**Task to complete**. In the listing below, the line containing "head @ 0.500" marks the end; copy exactly every line from the first through that one.
━━━━━━━━━━━━━━━━
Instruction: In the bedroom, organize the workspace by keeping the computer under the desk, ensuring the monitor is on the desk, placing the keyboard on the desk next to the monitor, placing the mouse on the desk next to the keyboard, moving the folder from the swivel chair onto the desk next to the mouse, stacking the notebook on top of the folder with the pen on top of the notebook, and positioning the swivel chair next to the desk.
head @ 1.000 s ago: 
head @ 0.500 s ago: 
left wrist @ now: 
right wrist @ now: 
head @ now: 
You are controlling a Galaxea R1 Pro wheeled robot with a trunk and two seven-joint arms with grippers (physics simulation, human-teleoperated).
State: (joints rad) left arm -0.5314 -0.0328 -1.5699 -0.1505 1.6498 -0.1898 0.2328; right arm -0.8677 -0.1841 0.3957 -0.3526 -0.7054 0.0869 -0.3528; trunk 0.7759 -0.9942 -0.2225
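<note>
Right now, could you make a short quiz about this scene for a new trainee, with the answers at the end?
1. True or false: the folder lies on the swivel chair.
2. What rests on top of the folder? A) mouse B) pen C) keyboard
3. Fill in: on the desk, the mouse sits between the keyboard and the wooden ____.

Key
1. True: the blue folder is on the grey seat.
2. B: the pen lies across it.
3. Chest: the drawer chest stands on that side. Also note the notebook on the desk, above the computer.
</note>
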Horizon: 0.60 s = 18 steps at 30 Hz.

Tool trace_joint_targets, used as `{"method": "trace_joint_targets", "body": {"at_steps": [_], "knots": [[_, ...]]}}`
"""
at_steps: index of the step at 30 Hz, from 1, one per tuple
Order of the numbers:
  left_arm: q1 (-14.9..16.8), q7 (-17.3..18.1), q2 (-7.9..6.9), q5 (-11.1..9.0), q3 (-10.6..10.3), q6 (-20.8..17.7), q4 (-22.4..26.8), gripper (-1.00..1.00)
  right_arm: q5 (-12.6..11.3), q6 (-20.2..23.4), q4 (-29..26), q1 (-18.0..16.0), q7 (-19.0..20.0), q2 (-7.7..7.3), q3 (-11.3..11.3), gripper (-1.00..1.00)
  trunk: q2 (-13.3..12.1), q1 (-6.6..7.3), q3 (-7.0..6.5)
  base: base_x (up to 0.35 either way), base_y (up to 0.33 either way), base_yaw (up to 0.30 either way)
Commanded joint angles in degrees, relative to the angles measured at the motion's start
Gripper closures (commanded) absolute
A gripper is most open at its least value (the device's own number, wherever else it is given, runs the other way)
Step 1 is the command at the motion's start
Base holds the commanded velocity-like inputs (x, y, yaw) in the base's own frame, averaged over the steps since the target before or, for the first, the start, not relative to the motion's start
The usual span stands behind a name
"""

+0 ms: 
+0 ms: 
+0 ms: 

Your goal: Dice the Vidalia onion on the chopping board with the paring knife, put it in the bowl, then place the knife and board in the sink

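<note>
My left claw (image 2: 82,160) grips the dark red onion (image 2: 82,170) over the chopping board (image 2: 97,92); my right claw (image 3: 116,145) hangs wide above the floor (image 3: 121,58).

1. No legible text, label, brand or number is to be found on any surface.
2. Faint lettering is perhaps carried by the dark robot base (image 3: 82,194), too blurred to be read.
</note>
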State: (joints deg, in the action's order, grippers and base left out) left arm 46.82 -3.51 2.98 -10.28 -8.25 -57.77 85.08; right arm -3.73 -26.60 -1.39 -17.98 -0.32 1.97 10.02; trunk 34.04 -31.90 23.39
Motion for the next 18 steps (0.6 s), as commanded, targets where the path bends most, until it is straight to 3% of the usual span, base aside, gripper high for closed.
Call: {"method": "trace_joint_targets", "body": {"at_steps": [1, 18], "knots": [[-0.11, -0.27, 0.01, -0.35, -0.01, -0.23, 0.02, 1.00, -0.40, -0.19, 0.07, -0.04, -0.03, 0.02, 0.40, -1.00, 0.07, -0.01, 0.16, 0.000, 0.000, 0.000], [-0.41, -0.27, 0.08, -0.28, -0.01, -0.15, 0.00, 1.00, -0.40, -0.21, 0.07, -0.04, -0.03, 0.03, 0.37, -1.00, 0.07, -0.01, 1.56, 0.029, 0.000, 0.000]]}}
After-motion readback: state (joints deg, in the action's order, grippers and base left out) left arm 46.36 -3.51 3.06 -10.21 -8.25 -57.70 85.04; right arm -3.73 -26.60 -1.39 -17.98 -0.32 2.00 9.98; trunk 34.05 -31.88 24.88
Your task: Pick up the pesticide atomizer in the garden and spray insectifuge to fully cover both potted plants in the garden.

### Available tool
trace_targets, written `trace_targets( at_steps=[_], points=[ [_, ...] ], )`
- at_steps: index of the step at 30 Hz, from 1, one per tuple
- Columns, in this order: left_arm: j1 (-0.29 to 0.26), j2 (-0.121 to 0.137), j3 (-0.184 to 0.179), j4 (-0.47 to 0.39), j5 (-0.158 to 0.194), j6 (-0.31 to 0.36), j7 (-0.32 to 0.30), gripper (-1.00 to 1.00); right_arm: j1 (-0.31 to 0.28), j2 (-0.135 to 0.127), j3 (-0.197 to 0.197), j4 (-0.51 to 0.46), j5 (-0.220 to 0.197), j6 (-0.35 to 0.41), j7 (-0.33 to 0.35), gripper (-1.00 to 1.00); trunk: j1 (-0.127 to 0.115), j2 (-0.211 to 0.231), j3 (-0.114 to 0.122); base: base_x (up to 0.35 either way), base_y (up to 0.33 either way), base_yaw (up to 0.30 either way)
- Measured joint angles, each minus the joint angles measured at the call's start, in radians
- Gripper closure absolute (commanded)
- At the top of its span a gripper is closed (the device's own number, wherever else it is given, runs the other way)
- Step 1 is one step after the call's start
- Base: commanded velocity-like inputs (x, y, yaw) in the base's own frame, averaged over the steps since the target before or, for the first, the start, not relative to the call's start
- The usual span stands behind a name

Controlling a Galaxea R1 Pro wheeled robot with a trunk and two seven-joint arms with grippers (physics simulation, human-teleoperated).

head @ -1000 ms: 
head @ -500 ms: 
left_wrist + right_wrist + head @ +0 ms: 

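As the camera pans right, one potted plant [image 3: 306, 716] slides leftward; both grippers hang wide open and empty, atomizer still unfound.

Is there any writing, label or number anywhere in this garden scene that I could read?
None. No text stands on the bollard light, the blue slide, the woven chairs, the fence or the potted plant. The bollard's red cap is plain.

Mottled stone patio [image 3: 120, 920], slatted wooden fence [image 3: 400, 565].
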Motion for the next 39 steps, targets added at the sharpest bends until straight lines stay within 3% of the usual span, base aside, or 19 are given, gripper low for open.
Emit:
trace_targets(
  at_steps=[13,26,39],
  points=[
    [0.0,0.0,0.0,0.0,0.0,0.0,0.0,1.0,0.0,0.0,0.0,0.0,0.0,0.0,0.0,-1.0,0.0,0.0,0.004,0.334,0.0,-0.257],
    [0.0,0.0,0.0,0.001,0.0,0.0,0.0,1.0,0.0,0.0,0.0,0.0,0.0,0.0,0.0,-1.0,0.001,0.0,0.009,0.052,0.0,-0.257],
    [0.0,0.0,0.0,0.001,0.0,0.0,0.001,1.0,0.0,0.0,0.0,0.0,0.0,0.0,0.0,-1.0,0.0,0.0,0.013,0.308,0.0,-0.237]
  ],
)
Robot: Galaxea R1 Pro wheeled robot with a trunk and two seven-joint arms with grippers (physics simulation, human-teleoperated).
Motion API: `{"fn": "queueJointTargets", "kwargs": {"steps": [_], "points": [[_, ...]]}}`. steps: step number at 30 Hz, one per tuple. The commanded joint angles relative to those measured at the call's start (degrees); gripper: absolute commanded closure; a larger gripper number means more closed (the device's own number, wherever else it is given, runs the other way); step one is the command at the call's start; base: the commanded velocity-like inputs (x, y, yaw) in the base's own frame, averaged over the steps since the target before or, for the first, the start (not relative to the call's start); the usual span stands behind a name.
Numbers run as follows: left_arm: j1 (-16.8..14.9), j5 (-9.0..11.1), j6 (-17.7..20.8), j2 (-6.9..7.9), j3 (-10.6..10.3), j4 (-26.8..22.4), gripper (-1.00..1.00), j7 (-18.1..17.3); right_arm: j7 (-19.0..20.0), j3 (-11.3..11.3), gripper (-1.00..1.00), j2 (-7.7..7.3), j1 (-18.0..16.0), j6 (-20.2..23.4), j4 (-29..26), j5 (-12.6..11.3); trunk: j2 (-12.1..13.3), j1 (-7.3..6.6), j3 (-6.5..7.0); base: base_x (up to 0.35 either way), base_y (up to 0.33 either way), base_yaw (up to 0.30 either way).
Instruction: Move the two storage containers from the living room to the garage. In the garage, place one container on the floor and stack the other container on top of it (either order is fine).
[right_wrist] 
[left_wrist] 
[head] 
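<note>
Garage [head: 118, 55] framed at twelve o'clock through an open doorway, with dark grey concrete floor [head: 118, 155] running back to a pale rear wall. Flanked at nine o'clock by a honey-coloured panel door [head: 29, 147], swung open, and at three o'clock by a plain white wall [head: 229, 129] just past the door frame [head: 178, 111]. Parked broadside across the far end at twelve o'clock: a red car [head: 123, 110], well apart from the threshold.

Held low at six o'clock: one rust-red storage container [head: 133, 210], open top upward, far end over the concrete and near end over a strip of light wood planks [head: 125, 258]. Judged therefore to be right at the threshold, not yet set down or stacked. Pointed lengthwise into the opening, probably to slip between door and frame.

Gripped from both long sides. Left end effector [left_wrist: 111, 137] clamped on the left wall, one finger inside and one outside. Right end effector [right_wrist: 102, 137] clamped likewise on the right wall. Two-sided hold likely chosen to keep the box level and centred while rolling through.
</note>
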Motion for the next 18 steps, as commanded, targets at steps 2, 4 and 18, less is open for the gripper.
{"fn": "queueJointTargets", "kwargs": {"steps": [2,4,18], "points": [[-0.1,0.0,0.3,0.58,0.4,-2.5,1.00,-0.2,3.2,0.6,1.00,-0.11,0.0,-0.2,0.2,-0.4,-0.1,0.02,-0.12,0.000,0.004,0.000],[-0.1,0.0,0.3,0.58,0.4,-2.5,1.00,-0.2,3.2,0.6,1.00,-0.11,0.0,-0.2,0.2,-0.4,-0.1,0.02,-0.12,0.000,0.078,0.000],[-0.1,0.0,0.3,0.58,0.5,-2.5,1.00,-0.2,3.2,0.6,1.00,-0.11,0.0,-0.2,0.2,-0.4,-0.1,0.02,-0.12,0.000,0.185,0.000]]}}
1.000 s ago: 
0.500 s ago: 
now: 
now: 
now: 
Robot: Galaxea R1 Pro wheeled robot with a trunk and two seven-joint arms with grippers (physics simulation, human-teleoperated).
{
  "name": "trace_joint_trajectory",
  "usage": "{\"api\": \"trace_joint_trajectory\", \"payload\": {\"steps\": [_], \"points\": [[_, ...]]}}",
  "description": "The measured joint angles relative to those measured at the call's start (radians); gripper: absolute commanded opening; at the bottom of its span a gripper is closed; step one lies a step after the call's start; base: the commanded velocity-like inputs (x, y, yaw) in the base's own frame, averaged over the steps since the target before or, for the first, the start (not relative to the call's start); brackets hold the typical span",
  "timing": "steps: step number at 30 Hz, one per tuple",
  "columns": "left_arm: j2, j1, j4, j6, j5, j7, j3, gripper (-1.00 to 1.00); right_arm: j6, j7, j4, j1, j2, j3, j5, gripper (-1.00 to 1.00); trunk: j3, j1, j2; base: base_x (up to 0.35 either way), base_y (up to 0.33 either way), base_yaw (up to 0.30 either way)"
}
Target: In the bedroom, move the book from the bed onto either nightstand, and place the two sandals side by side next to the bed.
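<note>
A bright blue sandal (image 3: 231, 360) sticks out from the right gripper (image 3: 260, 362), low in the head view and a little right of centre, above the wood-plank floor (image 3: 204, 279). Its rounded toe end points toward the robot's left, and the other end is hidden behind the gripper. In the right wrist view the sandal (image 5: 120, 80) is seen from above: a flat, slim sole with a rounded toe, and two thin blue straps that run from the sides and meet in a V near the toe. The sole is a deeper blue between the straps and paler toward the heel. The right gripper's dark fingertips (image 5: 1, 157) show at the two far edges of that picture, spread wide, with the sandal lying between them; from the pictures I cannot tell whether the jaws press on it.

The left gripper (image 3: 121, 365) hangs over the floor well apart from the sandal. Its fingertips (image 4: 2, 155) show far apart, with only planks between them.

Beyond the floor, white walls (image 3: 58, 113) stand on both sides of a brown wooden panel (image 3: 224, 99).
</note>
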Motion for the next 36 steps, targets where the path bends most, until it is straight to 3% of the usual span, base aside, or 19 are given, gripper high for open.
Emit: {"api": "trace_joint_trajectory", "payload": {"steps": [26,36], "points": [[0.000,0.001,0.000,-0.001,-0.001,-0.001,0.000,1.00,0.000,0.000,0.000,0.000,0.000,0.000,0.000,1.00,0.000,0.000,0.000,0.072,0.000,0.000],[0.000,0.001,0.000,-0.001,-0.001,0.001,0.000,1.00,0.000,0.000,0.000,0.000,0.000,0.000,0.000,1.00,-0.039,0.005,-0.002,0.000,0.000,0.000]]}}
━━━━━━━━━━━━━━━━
**Written reply**.
Instruction: In the bedroom, organize the workspace by keeping the computer under the desk, ensuring the monitor is on the desk, placing the keyboard on the desk next to the monitor, placing the mouse on the desk next to the keyboard, moving the folder from the swivel chair onto the desk next to the mouse, stacking the notebook on top of the folder with the pen on top of the notebook, and positioning the swivel chair next to the desk.
head @ 1.000 s ago: 
head @ 0.500 s ago: 

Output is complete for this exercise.